• **EXERCISE INSTRUCTIONS**: Give again, exactly as written, each line of the material below starting at the line that contains "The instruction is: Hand" and ending at the line that contains "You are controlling". Both ends count, and no other line does.

• **DATA**:
>>>>
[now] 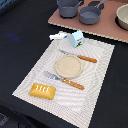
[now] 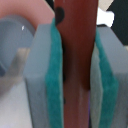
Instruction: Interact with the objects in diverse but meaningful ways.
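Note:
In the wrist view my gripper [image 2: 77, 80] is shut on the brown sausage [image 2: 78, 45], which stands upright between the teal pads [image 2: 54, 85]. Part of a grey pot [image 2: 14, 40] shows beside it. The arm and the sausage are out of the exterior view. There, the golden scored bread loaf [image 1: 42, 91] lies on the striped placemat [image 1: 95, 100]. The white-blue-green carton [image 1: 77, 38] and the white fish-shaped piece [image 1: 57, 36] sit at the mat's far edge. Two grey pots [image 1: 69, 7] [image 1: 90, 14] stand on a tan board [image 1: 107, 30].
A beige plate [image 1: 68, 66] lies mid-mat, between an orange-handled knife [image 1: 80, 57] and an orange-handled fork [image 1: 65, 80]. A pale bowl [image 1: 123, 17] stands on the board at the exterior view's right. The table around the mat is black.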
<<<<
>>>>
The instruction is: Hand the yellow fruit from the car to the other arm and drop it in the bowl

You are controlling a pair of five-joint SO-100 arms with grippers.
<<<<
• **RESULT FOR THIS EXERCISE**:
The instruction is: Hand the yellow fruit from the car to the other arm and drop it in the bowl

You are controlling a pair of five-joint SO-100 arms with grippers.

This concludes the exercise.